Poetic and haunting, Listen is an artfully rendered memoir that recounts the author's relationship with her brilliant and abusive father. Listen is a memoir of voices, the voices of parents that... This description may be from another edition of this product.

Customer Reviews

5 ratings

Abuse, pain and love

This is a brilliant book. At its heart is the author's devotion to her father (including her presence at his bedside as he died) despite his abuse of her and the damage it caused. I can't think of anything in literature which so daringly combines the experience of sexual abuse, pain and love. The memoir is an extraordinary combination of prose and poetry. In the prose sections, the author comes across as an observer, as if she were a passenger in a car driven by her parents. Only in the poetry does she reveal her inner feelings. In the chapter, "Undoing the Spell," which is nearly all poetry, the author becomes most revealing about her pain and its source. One must admire her bravery. In creating the image of her father, Victor, she has depicted a monster, but without recourse to superlatives or even description of her subjective response. Her style of painting pictures with dialogue, so that it comes across as purely objective is stunning. Somewhere towards the end of the book, she has her mother, Lillian, say something like, "Why should I wear my hearing aid when I'm only going to be talking" - which makes the reader gasp, and points up the intent of the title.
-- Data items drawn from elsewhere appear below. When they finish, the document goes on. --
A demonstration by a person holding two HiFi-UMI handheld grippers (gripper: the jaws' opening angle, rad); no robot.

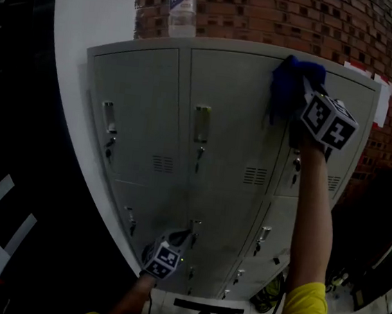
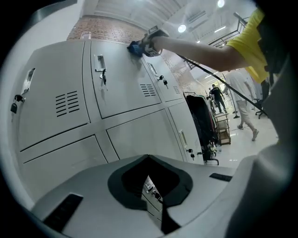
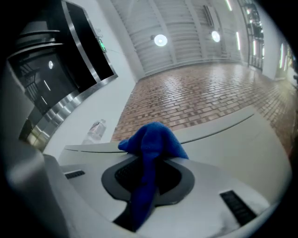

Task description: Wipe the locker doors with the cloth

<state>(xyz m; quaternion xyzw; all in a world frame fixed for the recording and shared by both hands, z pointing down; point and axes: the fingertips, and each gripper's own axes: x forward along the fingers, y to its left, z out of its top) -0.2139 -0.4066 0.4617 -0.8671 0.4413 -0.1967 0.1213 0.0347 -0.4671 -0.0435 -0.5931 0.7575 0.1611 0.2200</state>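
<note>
Cloth (image 3: pixel 151 144) clamped in right hand-held gripper (image 3: pixel 153 188), against locker door (image 1: pixel 235 115)

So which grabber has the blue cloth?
The right gripper, raised to the lockers' top edge, is clamped on the blue cloth; the left gripper hangs low, empty.

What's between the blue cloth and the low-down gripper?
Head view: only locker doors, with vent slots, between cloth and left gripper.

cloth (image 1: pixel 285 85): 1 | bottle (image 1: pixel 182 6): 1 | top-row locker doors (image 1: pixel 232 115): 3 | left gripper (image 1: pixel 179 240) + right gripper (image 1: pixel 302 84): 2
</note>
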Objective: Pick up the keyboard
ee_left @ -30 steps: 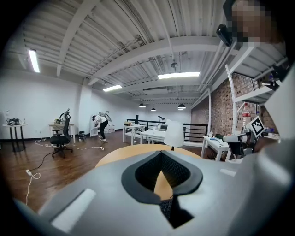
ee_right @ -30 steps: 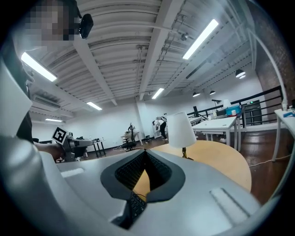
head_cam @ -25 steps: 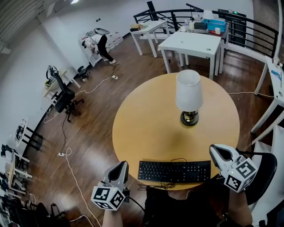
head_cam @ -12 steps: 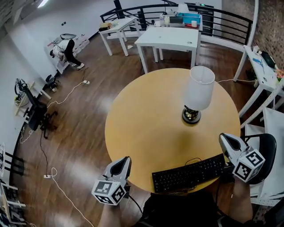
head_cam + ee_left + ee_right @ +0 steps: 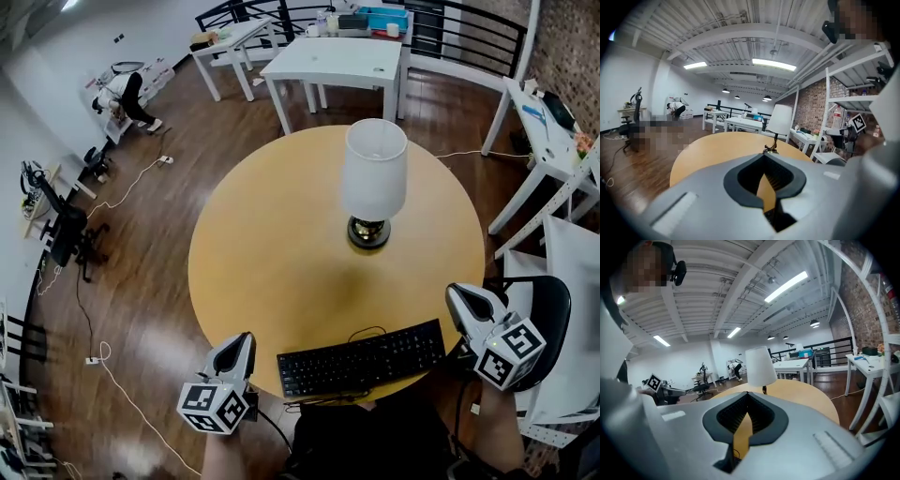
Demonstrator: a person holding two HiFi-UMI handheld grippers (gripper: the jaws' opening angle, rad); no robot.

Poetry within Prose - beautifully written

I could scarcely breathe during sections of the book. The haunting "tap,tap" the repetitive "gray, yellow, pink" boosted the emotional pitch of the content. I loved the beauty of the writing - the mixing of poetry and prose. Being of the same age and era and one of 3 daughters, I recognize much of what sounds funny now: parental worry about cost of phone calls, wanting daughters to be married, the conversations about hometown people long forgotten and/or never known. My sorrow for the author is for the lack of a loving, supportive, admiring mother which lack led to inappropriate love from a father.

an innovative memoir

I loved, and admired how Listen lacked the "I see, I feel, I know, I process" so ubiquitous in memoir, in lieu of allowing us as readers to uncomfortably, necessarily, inhabit Salinger's space, and hear the clash and overwhelming sound of these two powerful, painful, shaping voices. The amount of empathy and love with which Salinger is able to render these voices dramatically is astounding. I was so moved, impressed, and grateful. I too read it in 4 days.

Such a sad story so well told.

Wonderfully written, riveting reading, a sad story, cathartic I am sure but horrific none the less. I really liked the freshness and vividness of the language. No cliches here. The story is not a one sided rant. It is way more nuanced. Given what happens, how could she be so kind to him as he is dying? How could she credit him for putting the pen in her hand? How could she do anything other than just hate?

Moving, Funny, and Stylish

It could be put simply--"Listen" is an account of father-daughter incest--but the whole point of this remarkable memoir is that it can't be put simply. What Salinger is out to demonstrate is that secrecy and abuse necessarily unsettle how the young perceive the world and--more to the point for a poet like Salinger--how they hear and use language. "Listen" enacts that insight; it embodies the strange speech of adults trying to keep their story going even as it makes less and less sense. It is a stylish work, then, or rather a work about style, about styles of speech. And the style speeds things along rather than slowing them down. "Listen" has an forward-moving energy throughout and it is often very funny. Each vignette is like a well-sung tune or a well-told joke, and the reader keeps wanting to hear just one more. Salinger has a wonderful ear for the ways in which families weave wordy webs about themselves that are meant to be self-protecting but are in fact odd, leaky, and preposterous.